Start of Block

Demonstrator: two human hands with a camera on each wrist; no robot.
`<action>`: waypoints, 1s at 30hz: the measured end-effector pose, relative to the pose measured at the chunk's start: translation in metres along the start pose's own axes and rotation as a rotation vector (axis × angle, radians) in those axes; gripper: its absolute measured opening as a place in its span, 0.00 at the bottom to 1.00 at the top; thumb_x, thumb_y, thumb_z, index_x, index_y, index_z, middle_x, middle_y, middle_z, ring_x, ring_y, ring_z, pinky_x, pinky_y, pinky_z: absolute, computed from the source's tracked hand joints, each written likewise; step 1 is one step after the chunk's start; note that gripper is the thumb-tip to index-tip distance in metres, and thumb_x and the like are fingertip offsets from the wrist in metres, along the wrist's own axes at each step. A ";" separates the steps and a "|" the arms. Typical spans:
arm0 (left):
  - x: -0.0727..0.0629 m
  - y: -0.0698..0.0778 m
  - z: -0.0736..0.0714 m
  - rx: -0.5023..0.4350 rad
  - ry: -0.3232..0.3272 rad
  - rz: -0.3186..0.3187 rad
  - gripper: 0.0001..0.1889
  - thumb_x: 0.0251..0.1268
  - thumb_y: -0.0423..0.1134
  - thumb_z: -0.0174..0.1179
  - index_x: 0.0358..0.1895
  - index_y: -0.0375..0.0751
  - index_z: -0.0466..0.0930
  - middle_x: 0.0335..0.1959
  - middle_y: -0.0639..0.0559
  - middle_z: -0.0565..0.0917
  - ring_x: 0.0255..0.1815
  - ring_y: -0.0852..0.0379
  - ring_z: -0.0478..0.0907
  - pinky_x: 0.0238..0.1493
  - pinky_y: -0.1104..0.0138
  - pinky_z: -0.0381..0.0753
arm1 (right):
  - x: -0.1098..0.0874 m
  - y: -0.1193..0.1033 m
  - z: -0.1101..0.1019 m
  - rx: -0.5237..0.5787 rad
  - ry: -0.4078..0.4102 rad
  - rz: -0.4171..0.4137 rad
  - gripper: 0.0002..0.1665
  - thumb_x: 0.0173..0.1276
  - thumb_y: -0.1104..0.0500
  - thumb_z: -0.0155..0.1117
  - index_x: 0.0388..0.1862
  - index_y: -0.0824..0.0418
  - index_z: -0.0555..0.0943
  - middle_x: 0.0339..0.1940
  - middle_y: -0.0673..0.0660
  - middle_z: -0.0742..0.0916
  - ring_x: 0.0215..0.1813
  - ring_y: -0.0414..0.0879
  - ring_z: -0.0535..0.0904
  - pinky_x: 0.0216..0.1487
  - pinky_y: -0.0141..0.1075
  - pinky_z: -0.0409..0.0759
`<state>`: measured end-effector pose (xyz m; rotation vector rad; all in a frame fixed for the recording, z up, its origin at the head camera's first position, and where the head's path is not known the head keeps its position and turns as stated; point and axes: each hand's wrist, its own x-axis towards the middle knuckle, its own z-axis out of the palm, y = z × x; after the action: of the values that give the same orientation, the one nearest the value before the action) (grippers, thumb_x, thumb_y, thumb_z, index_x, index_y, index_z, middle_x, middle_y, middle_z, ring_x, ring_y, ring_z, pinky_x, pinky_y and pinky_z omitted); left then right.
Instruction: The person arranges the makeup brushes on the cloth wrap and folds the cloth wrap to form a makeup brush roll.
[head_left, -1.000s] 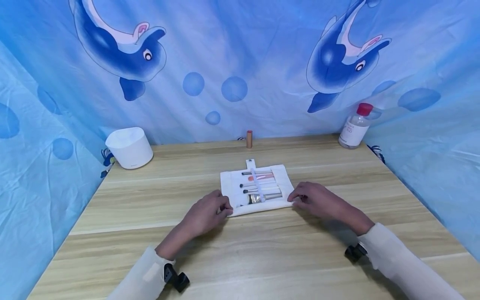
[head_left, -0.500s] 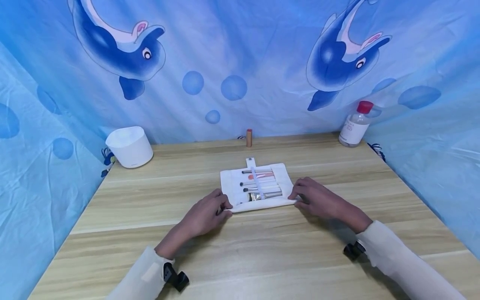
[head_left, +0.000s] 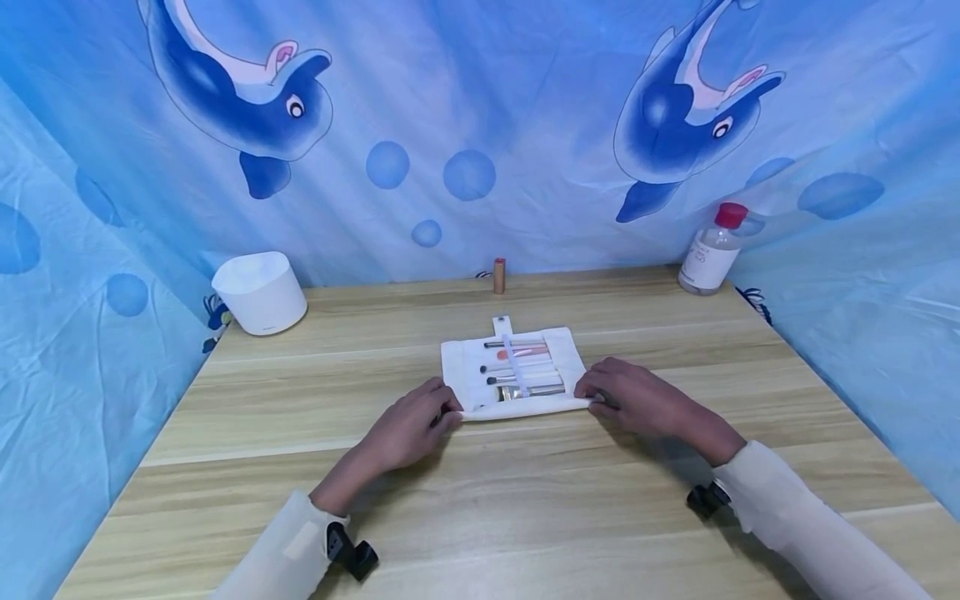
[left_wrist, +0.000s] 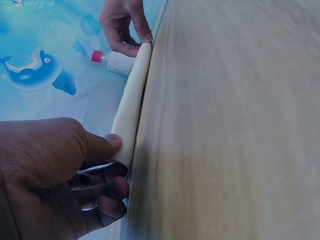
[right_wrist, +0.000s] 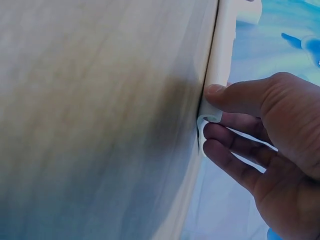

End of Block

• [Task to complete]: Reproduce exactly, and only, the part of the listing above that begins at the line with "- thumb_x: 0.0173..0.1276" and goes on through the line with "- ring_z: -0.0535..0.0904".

• [Answer section]:
  - thumb_x: 0.0173..0.1276
  - thumb_y: -0.1104..0.0500
  - thumb_z: -0.0155..0.1117
  - index_x: 0.0388..0.1862
  - index_y: -0.0824..0.0418
  - index_z: -0.0555..0.0943
  - middle_x: 0.0339..0.1940
  - middle_y: -0.0673..0.0660
  - middle_z: -0.0742..0.0916
  - ring_x: 0.0215..0.1813
  - ring_y: -0.0414..0.0879
  - ring_z: -0.0535..0.0904

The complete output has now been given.